4. Confrontation (konfrontasi) ialah suatu teknik yang digunakan konselor untuk
memeprtentangkan pendapat-pendapat anggota keluarga yang terungkap dalam
wawancara konseling keluarga. Tujuannya agar anggota keluarga itu bisa bicara
terus terang, dan jujur serta akan menyadari perasaaan masing-masing. Contoh
respon konselor: “siapa biasanya yang banyak omong?”, konselor bertanya dalam
situasi yang mungkin saling tuding.
5. Teaching via Questioning ialah suatu teknik mengajar anggota keluarga dengan cara
bertanya. “bagaimana kalau sekolahmu gagal?”. “apakah kau senang kalau ibumu
menderita?”
6. Listening (mendengarkan) teknik ini digunakan agar pembicaraan seorang anggota
keluarga didengarkan dengan sabar oleh yang lain. Konselor menggunakan teknik
ini untuk mendengarkan dengan perhatian terhadap klien. Perhatian tersebut terlihat
dari cara duduk konselor yang menghadapkan muka kepada klien, penuh perhatian
terhadap setiap pernyataan klien, tidak menyela selagi klien bicara serius.

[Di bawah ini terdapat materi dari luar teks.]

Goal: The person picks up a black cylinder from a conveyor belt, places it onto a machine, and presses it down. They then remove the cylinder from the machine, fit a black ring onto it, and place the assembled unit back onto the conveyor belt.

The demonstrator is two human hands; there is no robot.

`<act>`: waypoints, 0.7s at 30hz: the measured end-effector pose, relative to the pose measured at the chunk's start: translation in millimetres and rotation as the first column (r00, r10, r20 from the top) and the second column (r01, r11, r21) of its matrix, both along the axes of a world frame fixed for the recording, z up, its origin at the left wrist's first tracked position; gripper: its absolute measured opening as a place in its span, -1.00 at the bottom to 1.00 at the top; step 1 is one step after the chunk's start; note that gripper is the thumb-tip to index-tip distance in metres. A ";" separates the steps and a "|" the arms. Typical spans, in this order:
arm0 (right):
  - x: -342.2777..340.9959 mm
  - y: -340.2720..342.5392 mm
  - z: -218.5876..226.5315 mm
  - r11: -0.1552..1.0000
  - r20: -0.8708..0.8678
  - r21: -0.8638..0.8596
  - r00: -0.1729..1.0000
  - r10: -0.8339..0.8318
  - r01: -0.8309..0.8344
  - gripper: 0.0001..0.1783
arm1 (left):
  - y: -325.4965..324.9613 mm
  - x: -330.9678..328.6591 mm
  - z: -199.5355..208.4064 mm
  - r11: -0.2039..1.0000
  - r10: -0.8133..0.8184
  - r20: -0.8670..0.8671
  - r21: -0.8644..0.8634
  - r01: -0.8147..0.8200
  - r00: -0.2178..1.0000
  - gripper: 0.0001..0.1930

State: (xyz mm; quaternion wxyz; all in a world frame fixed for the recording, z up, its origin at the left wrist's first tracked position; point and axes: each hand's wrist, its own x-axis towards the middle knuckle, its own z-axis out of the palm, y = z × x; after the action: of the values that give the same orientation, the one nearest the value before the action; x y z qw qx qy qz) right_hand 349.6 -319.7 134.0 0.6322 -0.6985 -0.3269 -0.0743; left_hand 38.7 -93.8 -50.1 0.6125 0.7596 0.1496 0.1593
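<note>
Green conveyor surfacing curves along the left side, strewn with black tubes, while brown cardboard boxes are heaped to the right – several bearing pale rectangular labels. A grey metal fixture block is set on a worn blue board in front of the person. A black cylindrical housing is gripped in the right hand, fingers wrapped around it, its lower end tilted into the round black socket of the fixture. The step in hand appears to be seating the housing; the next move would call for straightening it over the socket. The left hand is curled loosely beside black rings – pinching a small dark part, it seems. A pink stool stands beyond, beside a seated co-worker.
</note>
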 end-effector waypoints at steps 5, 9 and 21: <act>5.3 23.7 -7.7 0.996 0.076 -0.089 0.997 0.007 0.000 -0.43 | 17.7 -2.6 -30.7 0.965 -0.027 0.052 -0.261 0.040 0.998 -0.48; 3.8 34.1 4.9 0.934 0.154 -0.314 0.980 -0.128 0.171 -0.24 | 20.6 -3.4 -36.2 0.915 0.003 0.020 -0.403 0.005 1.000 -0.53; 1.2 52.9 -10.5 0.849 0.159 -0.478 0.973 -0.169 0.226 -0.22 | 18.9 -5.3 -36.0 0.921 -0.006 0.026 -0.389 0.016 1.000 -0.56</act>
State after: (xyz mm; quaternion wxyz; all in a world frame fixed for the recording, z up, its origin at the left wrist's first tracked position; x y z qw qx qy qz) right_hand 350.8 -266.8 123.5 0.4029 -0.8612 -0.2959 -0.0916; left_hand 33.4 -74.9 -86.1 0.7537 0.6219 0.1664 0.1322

7. Recapitulating (mengikhtisarkan) teknik ini dipakai konselor untuk mengikhtisarkan
pembicaraan yang bergalau pada setiap anggota keluarga, sehingga dengan cara
itu kemungkinan pembicaraan akan lebih terarah dan terfokus. Misalnya konselor
mengatakan “Rupanya ibu merasa rendah diri dan tak mampu menjawab jika suami
anda berkata kasar”.
8. Summary (menyimpulkan) dalam suatu fase konseling, kemungkinan konselor akan
menyimpulkan sementara hasil pembicaraan dengan keluarga itu. Tujuannya agar
konseling bisa berlanjut secara progresif.
9. Clarification (menjernihkan) yaitu usaha konselor untuk memperjelas atau
menjernihkan suatu pernyataan anggota suatu pernyataan anggota keluarga karena
terkesan samar-samar. Klarifikasi juga terjadi untuk memperjelas perasaan yang
diungkap secara samar-samar. Misalnya konselor mengatakan kepada Jenny:
“Katakan kepadanya Jenny, bukan kepada saya”. Biasanya klarifikasi lebih
menekankan kepada aspek makna kognitif dari suatu pernyataan verbal klien.
10. Reflection (refleksi) yaitu cara konselor untuk merefleksikan perasaan yang
dinyatakan klien, baik yang terbentuk kata-kata atau ekspresi wajahnya. “
Tampaknya anda jengkel dengan perilaku seperti itu”.